The third paired character study to complement Dickens's narrative, Eytinge's "Mrs. Clennam and Arthur Clennam," focuses on the dictatorial invalid, her wheel-chair almost a throne in that it and she together dominate the picture. Missing from the illustration, although very much present in the facing page of the text, is the butler, Flintwinch. Accordingly, the reader of 1871 would probably have connected this earlier passage from Chapter Five, "Family Affairs," with Eytinge's third full-page illustration:

Looking at him wrathfully, she bent herself back in her chair to keep him further off, but gave him no reply.

"I am deeply sensible, mother, that if this thought has never at any time flashed upon you, it must seem cruel and unnatural in me, even in this confidence, to breathe it. But I cannot shake it off. Time and change (I have tried both before breaking silence) do nothing to wear it out. Remember, I was with my father. Remember, I saw his face when he gave the watch into my keeping, and struggled to express that he sent it as a token you would understand, to you. Remember, I saw him at the last with the pencil in his failing hand, trying to write some word for you to read, but to which he could give no shape. The more remote and cruel this vague suspicion that I have, the stronger the circumstances that could give it any semblance of probability to me. For Heaven's sake, let us examine sacredly whether there is any wrong entrusted to us to set right. No one can help towards it, mother, but you.
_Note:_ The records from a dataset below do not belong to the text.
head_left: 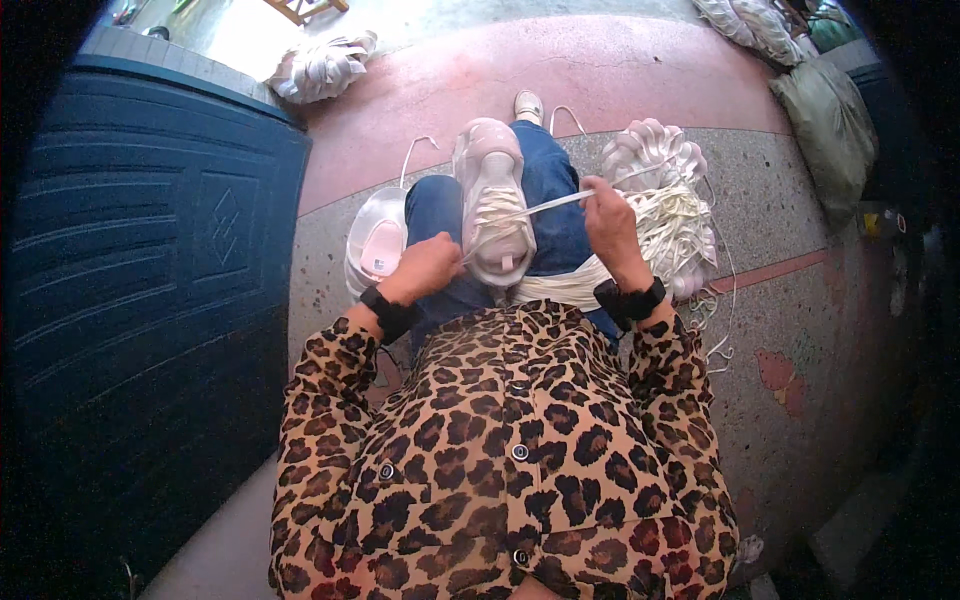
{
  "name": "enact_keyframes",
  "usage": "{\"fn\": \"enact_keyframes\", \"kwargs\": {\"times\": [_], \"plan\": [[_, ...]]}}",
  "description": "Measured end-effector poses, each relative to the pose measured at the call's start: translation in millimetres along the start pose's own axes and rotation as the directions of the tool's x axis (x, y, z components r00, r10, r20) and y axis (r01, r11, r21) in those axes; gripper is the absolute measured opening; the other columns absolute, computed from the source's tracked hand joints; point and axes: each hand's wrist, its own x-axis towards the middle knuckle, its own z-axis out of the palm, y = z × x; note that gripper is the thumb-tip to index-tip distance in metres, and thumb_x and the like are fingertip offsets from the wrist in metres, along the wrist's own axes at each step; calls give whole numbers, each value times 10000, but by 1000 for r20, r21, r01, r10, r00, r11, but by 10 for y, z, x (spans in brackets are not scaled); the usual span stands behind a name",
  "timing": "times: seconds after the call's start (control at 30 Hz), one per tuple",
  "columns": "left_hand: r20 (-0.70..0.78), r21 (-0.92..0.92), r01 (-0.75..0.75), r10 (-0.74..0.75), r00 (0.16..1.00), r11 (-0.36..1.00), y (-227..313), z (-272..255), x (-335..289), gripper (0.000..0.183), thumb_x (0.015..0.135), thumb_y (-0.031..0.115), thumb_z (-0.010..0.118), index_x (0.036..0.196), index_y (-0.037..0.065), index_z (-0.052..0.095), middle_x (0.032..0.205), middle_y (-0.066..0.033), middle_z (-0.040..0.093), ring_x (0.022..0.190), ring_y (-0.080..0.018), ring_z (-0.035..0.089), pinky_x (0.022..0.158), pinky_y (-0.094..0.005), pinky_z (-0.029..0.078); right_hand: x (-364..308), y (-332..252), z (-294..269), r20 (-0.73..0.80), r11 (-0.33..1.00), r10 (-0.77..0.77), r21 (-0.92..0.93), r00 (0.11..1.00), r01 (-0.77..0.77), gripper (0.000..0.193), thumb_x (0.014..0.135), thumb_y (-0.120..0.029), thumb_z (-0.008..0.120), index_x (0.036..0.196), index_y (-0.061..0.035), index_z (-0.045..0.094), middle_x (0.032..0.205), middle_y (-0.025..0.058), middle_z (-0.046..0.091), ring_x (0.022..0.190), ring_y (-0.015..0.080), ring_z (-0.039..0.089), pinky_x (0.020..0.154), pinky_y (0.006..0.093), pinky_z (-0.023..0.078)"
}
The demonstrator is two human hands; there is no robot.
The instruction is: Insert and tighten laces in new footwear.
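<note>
A pale pink sneaker [492, 205] rests on my lap between my knees, toe pointing away, with cream laces criss-crossed over its tongue. My right hand [612, 222] is closed on a white shoelace [560, 201], stretched taut from the sneaker's lacing up to the right. Beside the sneaker's near left side, my left hand [430, 266] is closed, its fingertips pinching what looks like the lace's other strand. A thick bundle of cream laces [665, 222] lies by my right thigh, with part of it across my lap.
On the floor to my left sits a white, rounded shoe-like piece with a pink insert [383, 248]. Stacked pale pink shoe pieces [650, 150] stand at right. A dark blue panelled door [160, 200] borders the left. Farther off are a white bundle [322, 68] and a grey-green sack [825, 130].
</note>
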Motion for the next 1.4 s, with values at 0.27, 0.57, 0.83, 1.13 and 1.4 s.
{"fn": "enact_keyframes", "kwargs": {"times": [0.27,0.57,0.83,1.13,1.4], "plan": [[218,-840,214,-51,975,499,357,-800,-117,239,987,279,609,860,84,663,744,36,612,631,-47,537,547,-196,401,-13,9,39,314,212,398,883,862,-419,229,1002,-37,461,1211,-8,548,873,61,607,746,173,633,809,363,567],[224,-974,206,-360,906,-90,-552,-323,-155,211,995,266,631,992,56,619,862,-40,649,635,-95,620,456,-222,459,-332,813,438,-163,996,15,-82,987,-29,303,866,-168,701,1111,-8,621,972,126,653,942,304,614,866,413,479],[-629,-187,-98,-43,777,977,-235,187,27,219,898,142,655,1074,13,633,963,-170,648,900,-356,656,764,-423,527,-385,545,418,70,971,-29,-234,997,45,234,870,-209,709,1018,-37,649,890,164,648,907,370,613,822,459,479],[-499,-329,-18,-158,852,944,298,338,225,248,858,144,697,1070,22,661,997,-190,671,910,-354,670,802,-424,529,-345,701,265,159,989,-127,-50,979,137,105,852,-100,663,929,-31,676,836,179,655,829,390,637,753,472,503],[-569,-327,-34,-168,805,944,401,370,202,149,856,129,711,917,-6,694,916,-168,691,839,-323,676,758,-389,536,-404,612,363,200,981,-116,-131,973,144,144,868,-109,648,986,-26,649,850,199,676,836,398,649,762,471,510]]}}
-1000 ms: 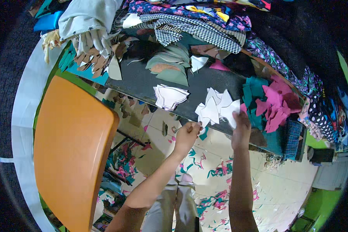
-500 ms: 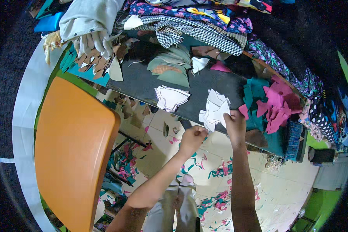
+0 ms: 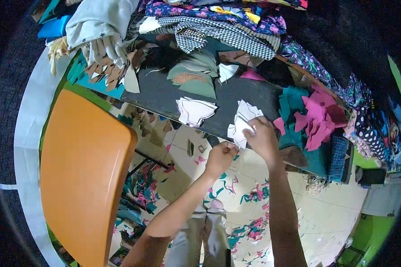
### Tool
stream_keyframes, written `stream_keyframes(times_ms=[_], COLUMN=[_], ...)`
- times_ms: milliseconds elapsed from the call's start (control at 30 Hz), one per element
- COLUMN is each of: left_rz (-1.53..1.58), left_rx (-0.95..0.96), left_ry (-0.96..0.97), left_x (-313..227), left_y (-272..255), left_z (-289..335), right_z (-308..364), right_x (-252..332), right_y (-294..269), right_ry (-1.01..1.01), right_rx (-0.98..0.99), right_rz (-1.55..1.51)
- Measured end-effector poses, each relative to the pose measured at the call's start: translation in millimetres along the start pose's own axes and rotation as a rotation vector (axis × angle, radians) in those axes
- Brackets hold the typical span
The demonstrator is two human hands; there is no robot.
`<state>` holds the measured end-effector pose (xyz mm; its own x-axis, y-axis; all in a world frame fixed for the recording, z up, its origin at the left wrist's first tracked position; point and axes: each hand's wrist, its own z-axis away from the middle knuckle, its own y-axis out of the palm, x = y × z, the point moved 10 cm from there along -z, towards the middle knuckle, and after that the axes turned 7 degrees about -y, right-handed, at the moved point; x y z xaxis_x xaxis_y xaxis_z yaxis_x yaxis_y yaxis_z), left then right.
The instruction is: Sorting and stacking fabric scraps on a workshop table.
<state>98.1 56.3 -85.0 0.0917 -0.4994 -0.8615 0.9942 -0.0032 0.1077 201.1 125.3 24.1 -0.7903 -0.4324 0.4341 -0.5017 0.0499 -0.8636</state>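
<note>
A small stack of white cut fabric pieces [image 3: 242, 122] lies at the near edge of a dark table [image 3: 165, 95]. My right hand [image 3: 263, 139] is closed on the stack's near right side. My left hand [image 3: 221, 157] sits just below the table edge, its fingertips touching the bottom corner of the same white pieces. A second stack of white cut pieces [image 3: 194, 111] lies apart to the left, untouched.
An orange chair [image 3: 84, 169] stands at the left. Green cut pieces [image 3: 196, 78], teal pieces [image 3: 294, 107] and pink pieces [image 3: 321, 118] lie on the table, patterned fabrics piled behind. Cloth scraps litter the floor [image 3: 254, 200]. A blue crate [image 3: 338, 158] sits at the right.
Both hands have moved in on the right white stack. The right hand slid left onto it and closed; the left hand rose to its bottom corner. The stack is gathered tighter.
</note>
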Motion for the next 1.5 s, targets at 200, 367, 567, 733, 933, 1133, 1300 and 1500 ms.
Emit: stream_keyframes(times_ms=[200,367,567,733,933,1133,1300,1500], left_rz=[0.038,-0.001,0.057,0.010,0.075,0.185,0.133,0.108], left_rx=[-0.001,-0.010,0.022,0.066,0.037,0.054,0.074,0.111], left_ry=[0.008,0.014,0.055,-0.112,-0.093,-0.088,-0.071,-0.023], left_x=[-0.2,-0.9,2.8,2.9,14.7,15.6,21.0,19.9], left_y=[-3.1,-1.2,5.9,19.0,16.8,23.9,28.3,33.2], left_z=[1.8,0.9,0.9,12.3,16.8,17.7,21.3,23.0], right_z=[3.3,9.8,29.2,43.6,51.1,64.9,91.5,107.3], right_x=[-8.6,-47.6,-43.6,-24.7,-19.7,-56.0,-41.9,-31.6], right_y=[8.0,1.8,16.6,11.3,-0.7,-6.0,17.2,34.1], right_ry=[0.117,0.290,0.423,0.498,0.428,0.480,0.711,0.782], right_rx=[0.019,0.018,0.131,0.156,-0.025,-0.245,-0.359,-0.377], right_rz=[-0.139,-0.372,-0.424,-0.100,-0.061,-0.578,-0.682,-0.786])
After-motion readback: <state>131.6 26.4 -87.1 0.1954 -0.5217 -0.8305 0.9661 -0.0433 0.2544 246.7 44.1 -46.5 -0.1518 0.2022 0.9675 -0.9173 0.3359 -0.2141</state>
"Still so recoiling in her chair that her overpoised weight moved it, from time to time, a little on its wheels, and gave her the appearance of a phantom of fierce aspect gliding away from him, she interposed her left arm, bent at the elbow with the back of her hand towards her face, between herself and him, and looked at him in a fixed silence. [Ch. 5, "Family Affairs," p. 28]

Eytinge effectively communicates the essentials of Mrs. Clennam's character: her inflexibile nature, her moral rigidity, her stern Calvinist approach to life, and especially her lack of warm and maternal feeling for her adopted son. Thus, the illustration prepares the reader of for her role in the story as the suppressor of the true story of Arthur's origins (her husbanbd's sexual liaison with a dance — Arthur's birth-mother) and of the codicil that will enrich the Dorrits.

Reference

Dickens, Charles. Little Dorrit, il. Sol Eytinge, Junior. The Diamond Edition. Boston: James R. Osgood, 1871.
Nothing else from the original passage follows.